Director: J.C. Chandor
Every time I would look up A Most Violent Year on IMDB I would see A Most Wanted Man right below it. Now, I seem to be in the minority of people who thought that AMWM was a phenomenal film. Not that critics or audiences hated it, but apparently I loved it more than most. But it hasn’t gotten buzz, won’t be up for many Oscars, isn’t on many lists, and so for that I feel a little bitter. That bitterness was always directed toward AMVY, a movie that is getting so much more attention and, in my mind, undeservedly so. Well, it looks like I’ll have to blame something else for the lack of attention toward a movie I thought was 5-star, because it turns out the film I was angry at for no reason is almost just as good.
The year is 1981, the place New York City. Abel Morales is the owner of an up-and-coming fuel oil business, the son of immigrants who has seized the American Dream by the neck and refuses to let it go. His business is booming and he’s about to become legitimately large, but the violence engulfing the city isn’t sparing the oil-sales world. His competition is stiff, connected, and more like the mob than a fair industry. His trucks are being hijacked right & left, the Feds are creeping up with imagined charges, and the biggest deal of his career is about to go down in flames. But Abel refuses to become sucked into the underground that controls so much of the business around him, refuses to become violent in response to violence, and won’t give up on making it big no matter what it takes.
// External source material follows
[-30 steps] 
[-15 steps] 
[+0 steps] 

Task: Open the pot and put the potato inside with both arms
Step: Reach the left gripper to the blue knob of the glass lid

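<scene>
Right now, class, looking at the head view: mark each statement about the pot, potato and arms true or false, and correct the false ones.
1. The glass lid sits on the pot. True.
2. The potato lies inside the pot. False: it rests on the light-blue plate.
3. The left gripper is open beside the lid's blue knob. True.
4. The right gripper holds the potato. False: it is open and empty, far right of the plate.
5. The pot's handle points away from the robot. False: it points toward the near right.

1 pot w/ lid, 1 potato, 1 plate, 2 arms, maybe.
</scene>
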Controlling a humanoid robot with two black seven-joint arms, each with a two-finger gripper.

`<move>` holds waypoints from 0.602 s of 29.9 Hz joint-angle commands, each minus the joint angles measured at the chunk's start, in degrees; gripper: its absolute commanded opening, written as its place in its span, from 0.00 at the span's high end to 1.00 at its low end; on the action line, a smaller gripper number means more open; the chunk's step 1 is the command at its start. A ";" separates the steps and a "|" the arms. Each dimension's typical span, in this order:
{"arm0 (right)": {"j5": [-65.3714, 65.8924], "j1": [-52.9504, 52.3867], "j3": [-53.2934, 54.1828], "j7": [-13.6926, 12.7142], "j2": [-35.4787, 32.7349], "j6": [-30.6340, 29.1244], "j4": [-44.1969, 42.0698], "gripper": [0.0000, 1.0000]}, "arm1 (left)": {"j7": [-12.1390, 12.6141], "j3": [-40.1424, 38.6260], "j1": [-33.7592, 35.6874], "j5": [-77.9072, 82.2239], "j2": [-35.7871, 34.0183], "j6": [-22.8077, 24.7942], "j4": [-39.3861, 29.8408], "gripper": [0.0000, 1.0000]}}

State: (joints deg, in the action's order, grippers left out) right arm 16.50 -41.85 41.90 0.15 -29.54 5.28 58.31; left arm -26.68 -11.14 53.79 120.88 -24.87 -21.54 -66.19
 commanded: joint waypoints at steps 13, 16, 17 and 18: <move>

This film comes off as a major risk miraculously pulled off. It’s a crime/action/thriller without the crime, action, or thrill. Not that it’s boring, not at all, but it takes out the more violent elements of a gangster film, putting its foot down when it comes to cheap blood. It’s like the filmmakers knew what we wanted from this genre, decided not to give it to us, and focused on the actual drama of the situation instead. It could have been colossally boring, but somehow it was great. It’s proof that good cinema is in the acting and the story, not in the standard throwaway excitement. Credit Oscar Isaac with pulling this off, as the movie was laid heavily in his shoulders, with so many dark, cold, slow moments where only he could carry the plot. Jessica Chastain could have been replaced with almost anyone in this role and shouldn’t get a lot of praise for playing a one-note character, although I’m sure she’ll get some undeserved attention. It’s Isaac who should be considered for awards this season, right up there with the greats of the year, for his ability to single-handedly take this gutsy film to the top.